I just made a 2min video to document a problem we are having with our backup diesel generator for our of grid community.
If you have any clues or could forward this video on to anyone you know that could point us in the right direction it would be much appreciated! thanks for any pointers.
It looks to me like its being forcibly shutoff by the controller , so id look at whatever sensors are attached to the system , and see what’s abnormal. Eg do you have a Exhaust Gas Temperature (EGT) sensor? Do you have an oil pressure sensor? Do you have a fuel pressure sensor for the injector common rail? Do you have a O2 sensor in the exhaust? Do you have a MAP sensor? (Manifold air pressure) or a MAF sensor? (Manifold Air Flow).
Most engines have at least 2 or 3 of these sorts of sensor, often more.

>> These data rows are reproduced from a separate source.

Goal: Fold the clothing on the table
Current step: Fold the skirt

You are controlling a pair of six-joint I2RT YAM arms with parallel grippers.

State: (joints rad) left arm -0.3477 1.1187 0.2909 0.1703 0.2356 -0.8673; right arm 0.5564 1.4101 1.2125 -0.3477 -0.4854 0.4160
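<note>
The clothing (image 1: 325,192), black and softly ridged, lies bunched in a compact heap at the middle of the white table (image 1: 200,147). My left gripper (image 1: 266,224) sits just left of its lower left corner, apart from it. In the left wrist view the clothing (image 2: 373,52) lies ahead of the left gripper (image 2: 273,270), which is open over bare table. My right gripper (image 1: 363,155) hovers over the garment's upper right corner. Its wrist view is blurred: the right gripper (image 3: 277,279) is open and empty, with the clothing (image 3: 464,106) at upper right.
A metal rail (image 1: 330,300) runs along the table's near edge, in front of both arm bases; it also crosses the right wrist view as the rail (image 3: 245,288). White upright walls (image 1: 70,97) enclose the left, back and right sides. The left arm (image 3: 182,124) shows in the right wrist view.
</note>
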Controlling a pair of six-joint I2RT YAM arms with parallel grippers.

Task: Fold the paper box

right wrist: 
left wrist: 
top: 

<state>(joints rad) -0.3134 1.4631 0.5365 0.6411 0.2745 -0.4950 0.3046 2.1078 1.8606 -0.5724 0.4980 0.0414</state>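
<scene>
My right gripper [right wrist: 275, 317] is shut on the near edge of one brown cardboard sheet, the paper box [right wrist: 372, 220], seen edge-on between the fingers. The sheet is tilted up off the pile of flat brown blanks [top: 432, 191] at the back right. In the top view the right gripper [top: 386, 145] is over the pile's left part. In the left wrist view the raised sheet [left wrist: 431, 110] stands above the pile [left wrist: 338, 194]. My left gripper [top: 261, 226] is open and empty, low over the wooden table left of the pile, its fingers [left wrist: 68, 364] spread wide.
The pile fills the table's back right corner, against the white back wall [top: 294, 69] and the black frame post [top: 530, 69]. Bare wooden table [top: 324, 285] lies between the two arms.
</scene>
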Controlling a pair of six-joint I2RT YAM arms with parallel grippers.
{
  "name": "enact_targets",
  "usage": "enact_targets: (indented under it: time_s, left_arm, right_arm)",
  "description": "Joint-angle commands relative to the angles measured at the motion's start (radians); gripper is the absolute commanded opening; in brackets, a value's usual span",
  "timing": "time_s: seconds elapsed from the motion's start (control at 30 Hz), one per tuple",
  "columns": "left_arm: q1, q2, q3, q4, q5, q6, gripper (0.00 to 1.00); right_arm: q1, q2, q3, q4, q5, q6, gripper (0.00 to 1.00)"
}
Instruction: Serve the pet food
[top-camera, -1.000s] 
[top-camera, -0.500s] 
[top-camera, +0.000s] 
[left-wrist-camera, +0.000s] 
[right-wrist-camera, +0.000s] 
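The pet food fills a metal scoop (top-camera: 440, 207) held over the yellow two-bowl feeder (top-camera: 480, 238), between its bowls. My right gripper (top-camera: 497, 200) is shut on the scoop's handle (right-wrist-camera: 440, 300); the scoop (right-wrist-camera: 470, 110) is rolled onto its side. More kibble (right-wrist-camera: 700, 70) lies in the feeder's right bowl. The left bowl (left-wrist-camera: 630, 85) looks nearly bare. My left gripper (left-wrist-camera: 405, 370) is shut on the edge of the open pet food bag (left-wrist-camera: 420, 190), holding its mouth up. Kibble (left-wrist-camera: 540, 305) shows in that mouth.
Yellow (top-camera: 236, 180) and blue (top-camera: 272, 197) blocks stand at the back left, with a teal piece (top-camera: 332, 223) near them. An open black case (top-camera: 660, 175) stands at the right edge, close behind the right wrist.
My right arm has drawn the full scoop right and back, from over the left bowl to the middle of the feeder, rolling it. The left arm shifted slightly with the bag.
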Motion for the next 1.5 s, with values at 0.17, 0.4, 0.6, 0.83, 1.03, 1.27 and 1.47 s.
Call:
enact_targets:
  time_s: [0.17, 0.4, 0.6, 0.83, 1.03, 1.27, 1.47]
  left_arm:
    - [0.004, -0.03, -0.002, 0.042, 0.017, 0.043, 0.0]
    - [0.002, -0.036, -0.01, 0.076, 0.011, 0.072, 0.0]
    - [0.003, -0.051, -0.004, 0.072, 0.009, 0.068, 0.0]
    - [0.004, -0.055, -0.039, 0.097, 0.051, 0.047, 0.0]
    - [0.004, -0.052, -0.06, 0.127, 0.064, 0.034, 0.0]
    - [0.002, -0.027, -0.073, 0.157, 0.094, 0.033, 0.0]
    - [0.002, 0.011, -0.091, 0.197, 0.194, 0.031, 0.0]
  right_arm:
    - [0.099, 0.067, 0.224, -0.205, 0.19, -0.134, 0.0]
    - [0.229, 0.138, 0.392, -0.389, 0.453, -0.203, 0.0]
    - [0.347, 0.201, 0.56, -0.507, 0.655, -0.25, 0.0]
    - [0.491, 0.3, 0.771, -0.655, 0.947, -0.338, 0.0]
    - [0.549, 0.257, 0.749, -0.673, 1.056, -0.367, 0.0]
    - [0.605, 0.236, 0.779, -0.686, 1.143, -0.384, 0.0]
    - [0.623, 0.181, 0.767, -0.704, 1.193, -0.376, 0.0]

Looks like the EDIC (controller) to me, the fuel line running from the injectors (on top of head) back towards the tank is just a return line, the fuel pump draws the fuel in and there seems to be no fuel problems at all which is good news. I had a similar issue all the time with my old toyota diesel, you just need to give it a rev just after start up to 1800rpm (1/3 throttle) and the EDIC will get the oil pressure signal it needs to keep the motor running. (also this is an old school lister diesl, no common rail, no EGT, no O2, no fuel pressure and no MAP) the oil pressure sensor is just behind the EDIC shut-off solenoid in the video.
in tweaking an already overtightented bleeder (10mm bolt), I’ve dethreaded the part that mounts the fuel filter to the engine, so I’m waiting for a tap to arrive to make a new 12mm thread, and then ill continue where we are here.
So after investigation, we realised that there was no voltage coming off the alternator. we pulled out the AVR and tested it with 12v like it says in the manual, but no voltage comes off the output, so theres no power going to the exciter coil. The AVR according to the Australian distributer - Powerlite Gensets is $1000. ouch. I’m now seeking if there is a more resourceful way to fix that the thing, but its all epoxied up. dirty tactics. The part is LSR790-049 Leeroy Somer
We got a professional to look at it, $400 just for the call out but im glad we did it because we learnt alot. be nice if someone was able to help for cheaper but, its the worst case scenario - the alternator has some windings that are messed up. the whole thing should be replaced though because it obviously hasn’t been looked after, the varnish is meshed up on most of the windings and dust and crud build up has gotten the better of the system after 10 years. he recommended using compressed air inside the windings to eliminate dust every 6 months, and running it for an hour once a week to eliminate moisture build up, which is why he says almost all alternators blow do so on the underside. so good education for looking after alternators i guess. Its just that $4k is going to hurt.
Hi Andrew, just to clear up one thing are you saying there is a fault in the 12v alternator that charges the starter battery or that there is a fault in the generator windings (240v).
If you’ve been quoted $4k I’m guessing its the 240v side that is faulty.
Hmmm, that’s unfortunate, seems like there are more problems than first thought. I don’t know if I can offer any other help. Good luck with it, hopefully a good clean will fix it.
Just a side note, at about 0:30 in your video you can see the starter motor (silver left) and the 12v alternator (silver right of screen).
Hey dude, sorry i haven’t seen this earlier, but I’ve just joined.
From what you’ve posted it seems like the 240V alternator (big yellow vented thang off the driveshaft) is down to earth/not producing enough voltage to latch the controller in and keep the unit running?
You’ve gotten quotes for replacement units, have you looked at having the unit rewound?
As an aside, diesel generators I’ve worked with in the past don’t tend to have a manual throttle control as Diesels seem to work best at a constant RPM, so they vary the throttle postion automatically to keep RPM dependant on loading.
All the control stuff with the servo is being switched off by the electronics because the alternator produces basically no voltage. mechanically everything is fine. We’ve checked the resistances on the windings and two are shorted. It hasn’t been maintained properly and the whole thing should be rewound. Three places we’ve spoken with says rewinding the whole thing is not worth it.